Would you transcribe each entry that follows word for word, minus the images?

START Data for analysis

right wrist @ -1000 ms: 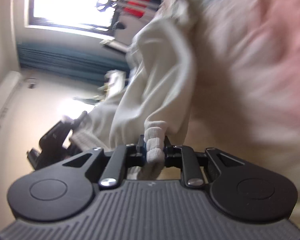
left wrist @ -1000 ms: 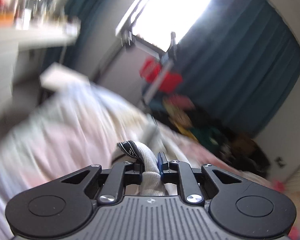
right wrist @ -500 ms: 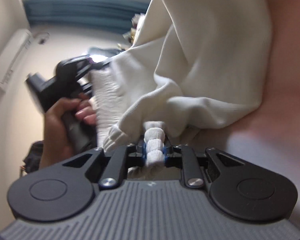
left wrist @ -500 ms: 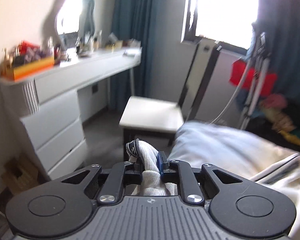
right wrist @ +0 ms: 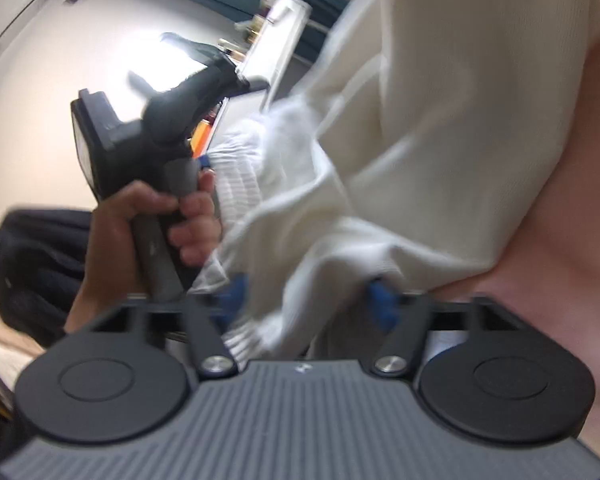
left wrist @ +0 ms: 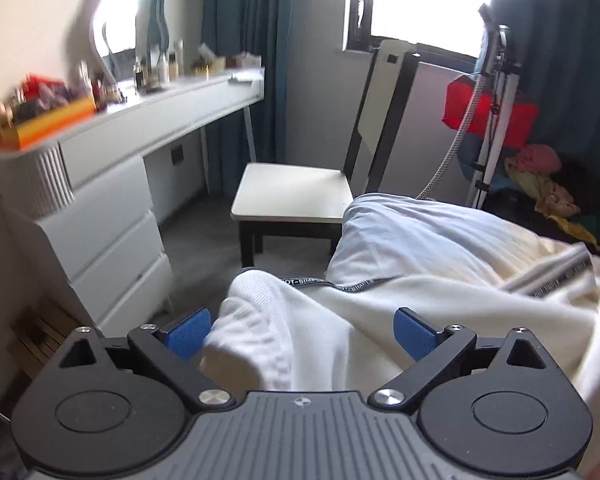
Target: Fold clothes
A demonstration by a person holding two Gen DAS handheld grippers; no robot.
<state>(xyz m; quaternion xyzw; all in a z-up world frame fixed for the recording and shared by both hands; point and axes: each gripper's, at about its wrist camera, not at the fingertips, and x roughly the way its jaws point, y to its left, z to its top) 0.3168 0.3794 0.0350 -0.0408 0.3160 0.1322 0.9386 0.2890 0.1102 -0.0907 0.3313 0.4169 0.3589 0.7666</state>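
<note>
A cream-white knit garment (left wrist: 400, 312) with a ribbed cuff (left wrist: 256, 320) lies bunched on the bed. My left gripper (left wrist: 302, 330) is open, its blue pads spread on either side of the cuff, which rests loose between them. In the right wrist view the same garment (right wrist: 440, 128) drapes over pink bedding (right wrist: 572, 240). My right gripper (right wrist: 310, 300) is open too, with a ribbed end (right wrist: 284, 312) hanging between its blue pads. The left gripper's body, held in a hand (right wrist: 148, 220), shows left of the cloth.
A white chair (left wrist: 292, 192) stands beyond the bed corner, with a white dresser and long vanity (left wrist: 112, 184) on the left. A steamer stand with a red item (left wrist: 488, 112) and a heap of clothes (left wrist: 540, 184) stand by the dark curtain at right.
Both grippers have opened and let go of the ribbed ends they were pinching. The garment has settled onto the bed.
</note>
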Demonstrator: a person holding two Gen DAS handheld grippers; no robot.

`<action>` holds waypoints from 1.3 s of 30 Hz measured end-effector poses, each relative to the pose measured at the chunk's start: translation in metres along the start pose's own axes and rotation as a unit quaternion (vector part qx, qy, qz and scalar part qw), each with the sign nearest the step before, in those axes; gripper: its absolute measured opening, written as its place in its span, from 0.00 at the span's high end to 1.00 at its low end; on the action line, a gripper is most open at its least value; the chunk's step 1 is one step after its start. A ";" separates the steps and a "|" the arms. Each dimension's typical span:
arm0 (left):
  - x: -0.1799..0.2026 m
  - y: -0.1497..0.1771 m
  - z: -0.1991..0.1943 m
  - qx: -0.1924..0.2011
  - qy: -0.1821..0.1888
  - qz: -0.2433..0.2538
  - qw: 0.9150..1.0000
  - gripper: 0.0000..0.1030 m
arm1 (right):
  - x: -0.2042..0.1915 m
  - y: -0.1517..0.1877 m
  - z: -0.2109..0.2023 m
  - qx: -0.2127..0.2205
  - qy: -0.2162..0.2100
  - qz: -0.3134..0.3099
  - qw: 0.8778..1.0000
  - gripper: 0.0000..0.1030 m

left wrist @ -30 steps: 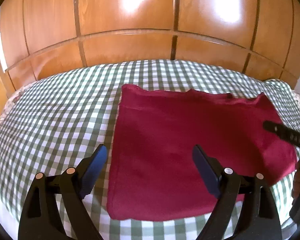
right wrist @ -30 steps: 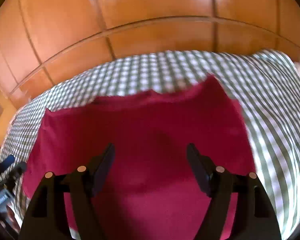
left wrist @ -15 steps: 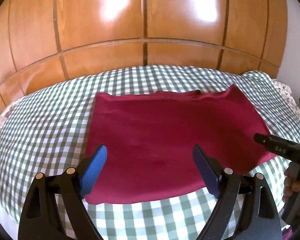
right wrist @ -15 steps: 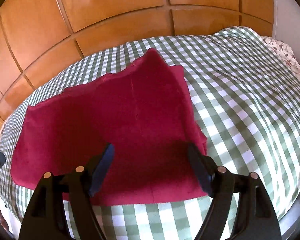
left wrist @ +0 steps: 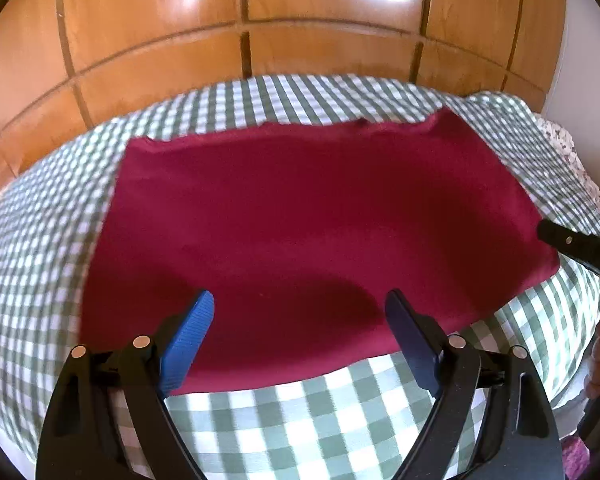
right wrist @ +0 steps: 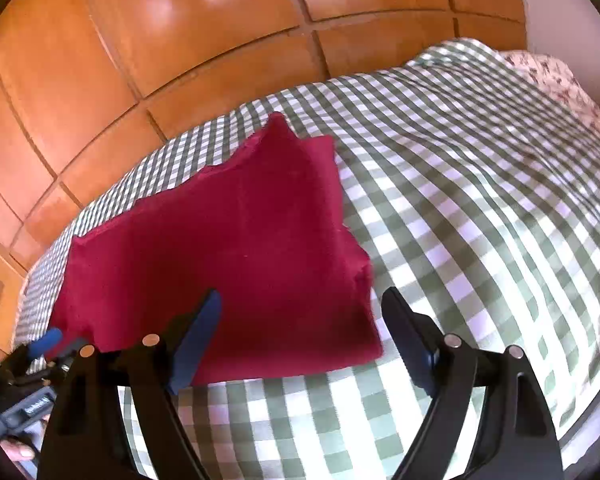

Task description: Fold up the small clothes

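A dark red garment lies flat, folded to a rough rectangle, on a green-and-white checked bed cover. It also shows in the right wrist view. My left gripper is open and empty, hovering over the garment's near edge. My right gripper is open and empty, over the garment's near right corner. The right gripper's finger shows at the right edge of the left wrist view. The left gripper shows at the lower left of the right wrist view.
A glossy wooden panelled headboard rises behind the bed. A floral pillow or sheet lies at the far right corner. The checked cover stretches wide to the right of the garment.
Both grippers have pulled back toward the garment's near edge and stayed open. The right gripper swung right, so the garment's right edge and corner now sit between its fingers.
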State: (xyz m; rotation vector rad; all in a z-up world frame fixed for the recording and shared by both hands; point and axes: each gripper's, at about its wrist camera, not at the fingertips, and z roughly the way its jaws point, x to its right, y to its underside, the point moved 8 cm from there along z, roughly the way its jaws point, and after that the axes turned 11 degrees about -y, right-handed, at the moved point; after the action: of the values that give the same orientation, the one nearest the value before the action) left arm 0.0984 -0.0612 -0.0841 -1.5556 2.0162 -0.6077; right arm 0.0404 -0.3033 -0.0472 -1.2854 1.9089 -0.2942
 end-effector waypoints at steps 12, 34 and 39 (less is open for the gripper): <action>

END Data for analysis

_Answer to the problem_
right wrist @ -1000 ms: 
left wrist @ -1000 ms: 
right wrist @ -500 ms: 
left wrist @ -500 ms: 
right wrist @ +0 ms: 
left wrist @ +0 ms: 
Target: Fold clothes
A demonstration by a person holding two Gen DAS handheld grippers; no robot.
<state>(xyz m; quaternion xyzw; all in a z-up world frame fixed for the recording and shared by both hands; point and axes: each gripper's, at about its wrist camera, not at the fingertips, and x roughly the way its jaws point, y to its left, z to its top) 0.3168 0.3794 0.0350 -0.0408 0.3160 0.1322 0.9386 0.2890 0.1102 -0.0907 0.3313 0.4169 0.3589 0.7666</state>
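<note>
A cream-white knit garment (left wrist: 400, 312) with a ribbed cuff (left wrist: 256, 320) lies bunched on the bed. My left gripper (left wrist: 302, 330) is open, its blue pads spread on either side of the cuff, which rests loose between them. In the right wrist view the same garment (right wrist: 440, 128) drapes over pink bedding (right wrist: 572, 240). My right gripper (right wrist: 310, 300) is open too, with a ribbed end (right wrist: 284, 312) hanging between its blue pads. The left gripper's body, held in a hand (right wrist: 148, 220), shows left of the cloth.
A white chair (left wrist: 292, 192) stands beyond the bed corner, with a white dresser and long vanity (left wrist: 112, 184) on the left. A steamer stand with a red item (left wrist: 488, 112) and a heap of clothes (left wrist: 540, 184) stand by the dark curtain at right.
Both grippers have opened and let go of the ribbed ends they were pinching. The garment has settled onto the bed.
</note>
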Demonstrator: a person holding two Gen DAS handheld grippers; no robot.

`<action>` holds waypoints from 1.3 s of 30 Hz measured end-effector poses, each relative to the pose measured at the chunk's start: translation in metres along the start pose's own axes and rotation as a unit quaternion (vector part qx, qy, qz and scalar part qw), each with the sign nearest the step before, in those axes; gripper: its absolute measured opening, written as its place in its span, from 0.00 at the span's high end to 1.00 at its low end; on the action line, a gripper is most open at its least value; the chunk's step 1 is one step after its start. A ";" separates the steps and a "|" the arms. Each dimension's typical span:
arm0 (left):
  - x: -0.1799..0.2026 m
  - y: -0.1497..0.1771 m
  - z: -0.1991..0.1943 m
  - qx: -0.1924..0.2011
  - qy: -0.1821..0.1888
  - qz: -0.2433..0.2538
  - qw: 0.9150..1.0000
  - gripper: 0.0000..0.1030 m
arm1 (right):
  - x: -0.2042..0.1915 m
  - y: -0.1517..0.1877 m
  - z: -0.2109..0.2023 m
  - qx: -0.2127..0.2205
  - qy: -0.2162..0.2100
  - qz: -0.3134..0.3099
  - qw: 0.8778..1.0000
  - gripper: 0.0000..0.1030 m

left wrist @ -30 steps: 
right wrist @ -30 steps: 
left wrist @ -15 steps: 
right wrist @ -15 steps: 
left wrist @ +0 steps: 
right wrist @ +0 steps: 

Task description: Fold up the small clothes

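A dark red garment lies flat, folded to a rough rectangle, on a green-and-white checked bed cover. It also shows in the right wrist view. My left gripper is open and empty, hovering over the garment's near edge. My right gripper is open and empty, over the garment's near right corner. The right gripper's finger shows at the right edge of the left wrist view. The left gripper shows at the lower left of the right wrist view.
A glossy wooden panelled headboard rises behind the bed. A floral pillow or sheet lies at the far right corner. The checked cover stretches wide to the right of the garment.
Both grippers have pulled back toward the garment's near edge and stayed open. The right gripper swung right, so the garment's right edge and corner now sit between its fingers.
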State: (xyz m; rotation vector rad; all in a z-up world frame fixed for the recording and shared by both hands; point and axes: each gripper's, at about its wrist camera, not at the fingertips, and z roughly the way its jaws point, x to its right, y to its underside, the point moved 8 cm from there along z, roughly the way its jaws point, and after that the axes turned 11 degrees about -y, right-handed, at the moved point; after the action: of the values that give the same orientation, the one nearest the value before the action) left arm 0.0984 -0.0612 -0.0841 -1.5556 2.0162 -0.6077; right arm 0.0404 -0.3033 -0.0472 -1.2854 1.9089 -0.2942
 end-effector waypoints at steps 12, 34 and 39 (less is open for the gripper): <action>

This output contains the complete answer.